How do I handle pagination when scraping multiple pages with Ruby?
Pagination is one of the most common challenges in web scraping, especially when dealing with large datasets spread across multiple pages. Whether you're scraping e-commerce listings, search results, or blog archives, handling pagination efficiently is crucial for successful data extraction. This comprehensive guide covers various pagination patterns and how to handle them using Ruby.
Understanding Common Pagination Patterns
Before diving into implementation, it's important to understand the different types of pagination you might encounter:
- Number-based pagination - Pages numbered 1, 2, 3, etc.

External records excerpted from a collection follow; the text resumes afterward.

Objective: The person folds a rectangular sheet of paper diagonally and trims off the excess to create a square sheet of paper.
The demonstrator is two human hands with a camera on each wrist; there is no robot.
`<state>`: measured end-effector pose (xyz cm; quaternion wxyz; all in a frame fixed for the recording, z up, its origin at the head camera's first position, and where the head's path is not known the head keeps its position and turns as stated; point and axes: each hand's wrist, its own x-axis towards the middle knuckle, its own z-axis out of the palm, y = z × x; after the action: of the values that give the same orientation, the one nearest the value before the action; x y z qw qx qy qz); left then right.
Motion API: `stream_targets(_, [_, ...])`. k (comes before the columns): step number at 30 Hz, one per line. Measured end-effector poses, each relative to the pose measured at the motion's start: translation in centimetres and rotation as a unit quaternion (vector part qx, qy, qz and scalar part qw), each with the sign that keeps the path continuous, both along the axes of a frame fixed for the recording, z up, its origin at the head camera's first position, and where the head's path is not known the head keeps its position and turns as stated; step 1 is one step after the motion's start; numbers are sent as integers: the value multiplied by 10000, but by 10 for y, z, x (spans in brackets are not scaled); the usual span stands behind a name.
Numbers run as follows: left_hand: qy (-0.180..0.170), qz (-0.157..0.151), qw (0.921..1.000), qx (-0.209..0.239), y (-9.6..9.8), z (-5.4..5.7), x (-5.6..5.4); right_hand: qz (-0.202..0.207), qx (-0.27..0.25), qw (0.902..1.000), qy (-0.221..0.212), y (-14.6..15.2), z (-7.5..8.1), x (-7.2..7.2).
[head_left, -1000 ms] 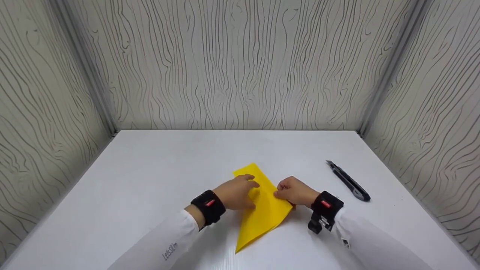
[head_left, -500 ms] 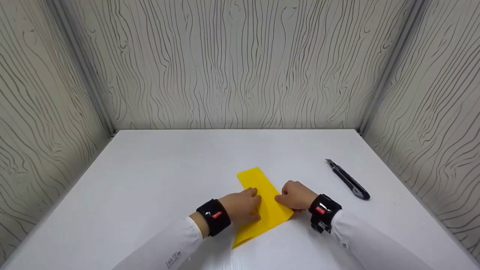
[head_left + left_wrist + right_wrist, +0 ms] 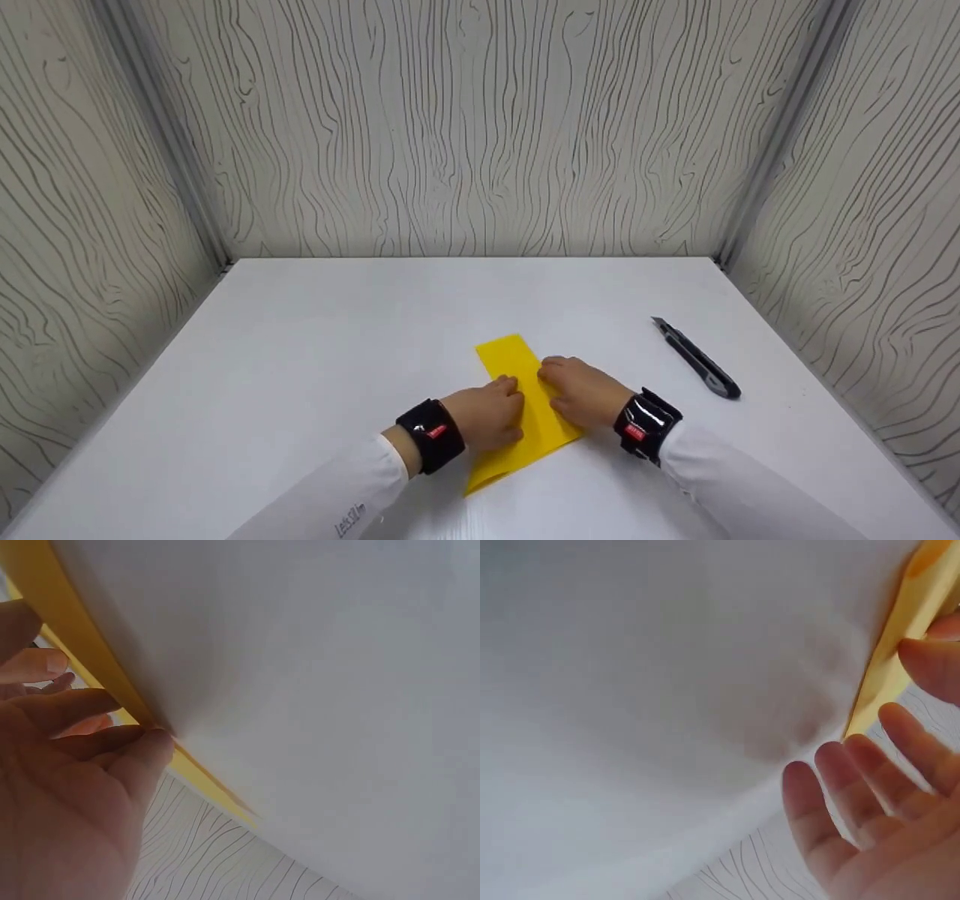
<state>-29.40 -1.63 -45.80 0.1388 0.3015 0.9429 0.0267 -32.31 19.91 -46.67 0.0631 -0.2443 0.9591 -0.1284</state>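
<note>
A folded sheet of yellow paper (image 3: pixel 529 405) lies slanted on the white table, with its layers slightly parted at the near end. My left hand (image 3: pixel 489 415) presses on the left part of the paper, fingers bent and tips down along the folded flap. In the left wrist view the fingertips (image 3: pixel 156 741) meet the paper's edge. My right hand (image 3: pixel 587 391) lies over the paper's right edge. In the right wrist view its fingers (image 3: pixel 802 795) are extended and spread, and the thumb (image 3: pixel 930 669) rests against the paper.
A black and grey utility knife (image 3: pixel 697 358) lies on the table to the right of the hands, blade tip pointing away. Patterned panels (image 3: pixel 480 127) wall off the back and both sides of the white table (image 3: pixel 337 322).
The left hand has come down and nearer on the paper, laying the left flap over. The right hand has loosened its curled fingers and flattened along the right edge. The knife has stayed put.
</note>
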Motion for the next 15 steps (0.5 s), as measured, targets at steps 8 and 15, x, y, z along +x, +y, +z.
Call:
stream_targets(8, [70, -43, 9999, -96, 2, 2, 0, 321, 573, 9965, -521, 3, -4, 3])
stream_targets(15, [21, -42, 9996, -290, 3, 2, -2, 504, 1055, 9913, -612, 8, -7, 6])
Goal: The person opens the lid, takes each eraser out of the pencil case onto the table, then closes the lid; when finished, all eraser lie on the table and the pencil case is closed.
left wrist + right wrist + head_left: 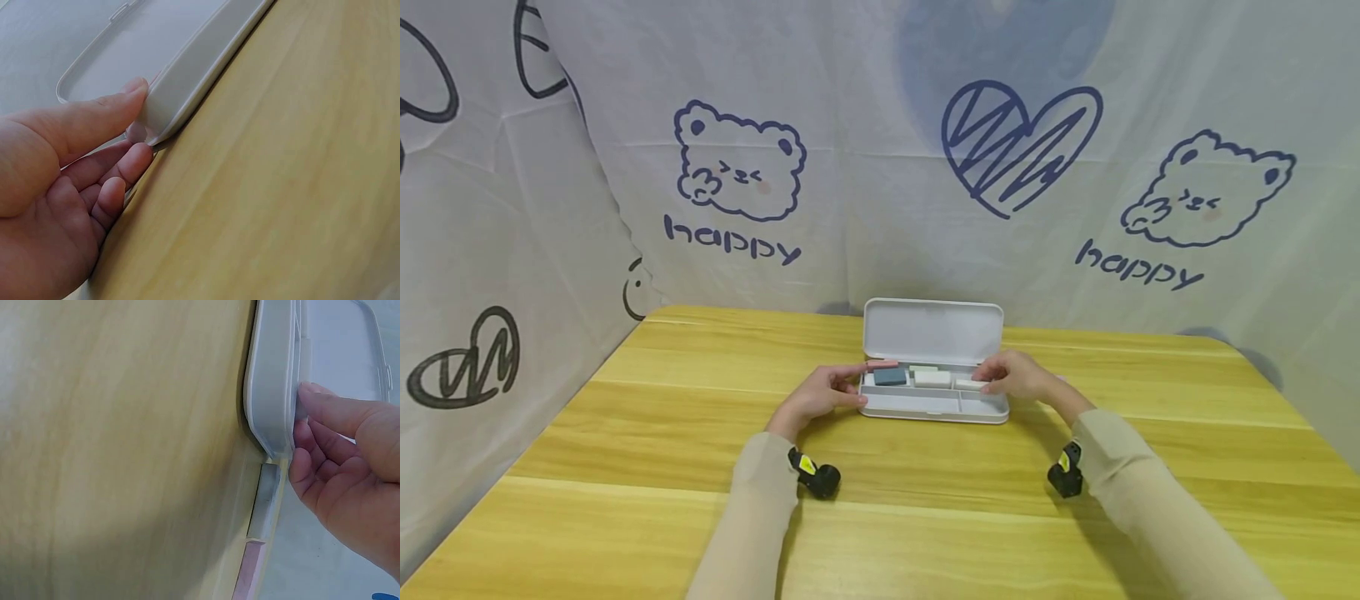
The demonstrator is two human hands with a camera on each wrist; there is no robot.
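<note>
A white pencil case [910,408] stands on the table with its lid [932,329] raised at the back. My left hand [820,396] grips its left end, thumb on the rim and fingers at the corner, as the left wrist view shows. In the case's rear compartment lie a dark blue eraser [891,377], a white eraser [932,379], a pale green block [923,368] and a pink block [882,364]. At the right end my right hand [1018,377] pinches a whitish eraser [968,385] inside the case; the fingers partly cover it.
Beyond the case's right end, a greyish block [265,500] and a pink block [250,569] lie on the table. The wooden table [925,517] reaches back to a printed white cloth [872,208]. Black wrist cameras [826,481] hang beside both sleeves.
</note>
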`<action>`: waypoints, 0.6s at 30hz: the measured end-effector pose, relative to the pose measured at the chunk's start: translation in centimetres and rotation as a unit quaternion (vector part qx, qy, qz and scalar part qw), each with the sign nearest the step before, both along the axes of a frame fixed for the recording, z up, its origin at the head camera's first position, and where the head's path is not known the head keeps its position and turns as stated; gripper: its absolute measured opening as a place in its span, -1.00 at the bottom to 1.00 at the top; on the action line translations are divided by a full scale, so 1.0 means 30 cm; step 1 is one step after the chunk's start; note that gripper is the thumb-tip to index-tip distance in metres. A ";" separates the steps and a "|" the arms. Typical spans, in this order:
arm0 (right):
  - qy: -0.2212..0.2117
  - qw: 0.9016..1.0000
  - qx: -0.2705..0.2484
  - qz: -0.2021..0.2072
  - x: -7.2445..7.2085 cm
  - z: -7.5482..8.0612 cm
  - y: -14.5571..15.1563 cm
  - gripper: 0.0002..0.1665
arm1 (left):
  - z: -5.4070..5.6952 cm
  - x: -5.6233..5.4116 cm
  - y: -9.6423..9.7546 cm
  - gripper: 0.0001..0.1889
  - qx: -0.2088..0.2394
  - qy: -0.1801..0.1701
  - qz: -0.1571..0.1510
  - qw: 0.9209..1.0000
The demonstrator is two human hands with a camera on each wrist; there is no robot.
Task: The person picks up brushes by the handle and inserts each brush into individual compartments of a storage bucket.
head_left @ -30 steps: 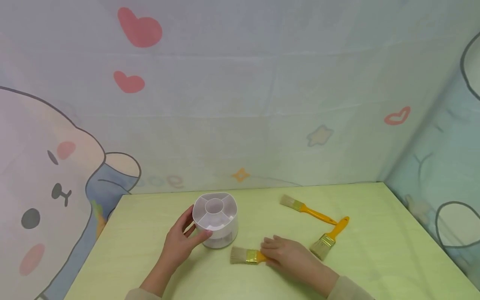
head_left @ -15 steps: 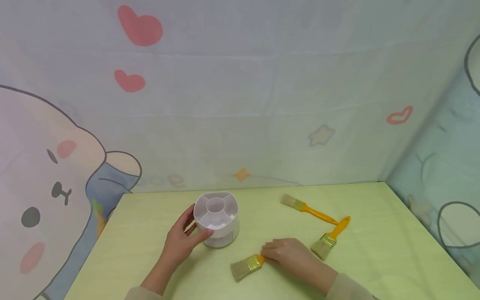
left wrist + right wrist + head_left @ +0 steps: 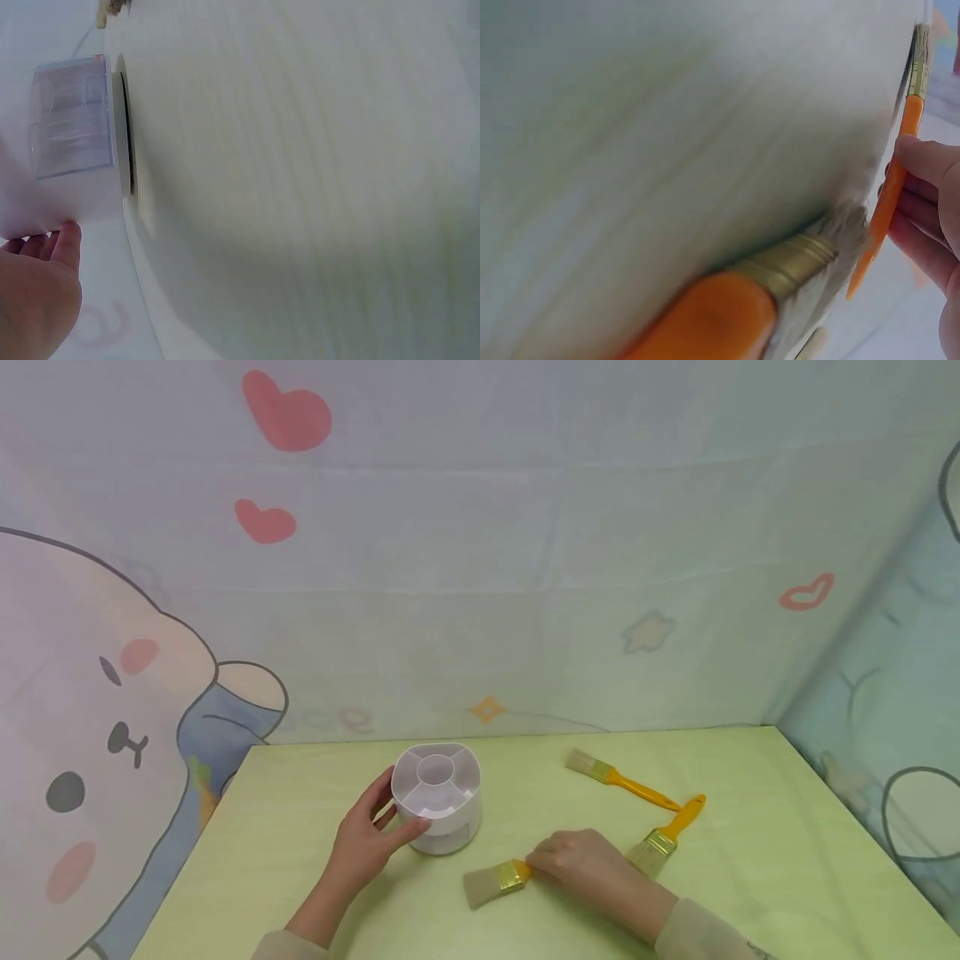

- Offset-based pagination - Using parameters like
offset
andlimit
- Cursor-based pagination - Using unique identifiers to navigate
- Next/Previous link pagination - Following "Next" buttons or links
- Infinite scroll pagination - Content loaded dynamically via AJAX
Basic Pagination with HTTParty and Nokogiri
Let's start with a simple example using HTTParty for HTTP requests and Nokogiri for HTML parsing:
require 'httparty'
require 'nokogiri'
class PaginationScraper
def initialize(base_url)
@base_url = base_url
@current_page = 1
@scraped_data = []
end
def scrape_all_pages
loop do
page_url = build_page_url(@current_page)
response = HTTParty.get(page_url)
break unless response.success?
doc = Nokogiri::HTML(response.body)
# Extract data from current page
page_data = extract_page_data(doc)
break if page_data.empty?
@scraped_data.concat(page_data)
# Check if there's a next page
break unless has_next_page?(doc)
@current_page += 1
# Be respectful - add delay between requests
sleep(1)
end
@scraped_data
end
private
def build_page_url(page_number)
"#{@base_url}?page=#{page_number}"
end
def extract_page_data(doc)
# Extract your specific data here
doc.css('.item').map do |item|
{
title: item.css('.title').text.strip,
price: item.css('.price').text.strip,
url: item.css('a')['href']
}
end
end
def has_next_page?(doc)
# Check if next page link exists
doc.css('.pagination .next').any?
end
end
# Usage
scraper = PaginationScraper.new('https://example.com/products')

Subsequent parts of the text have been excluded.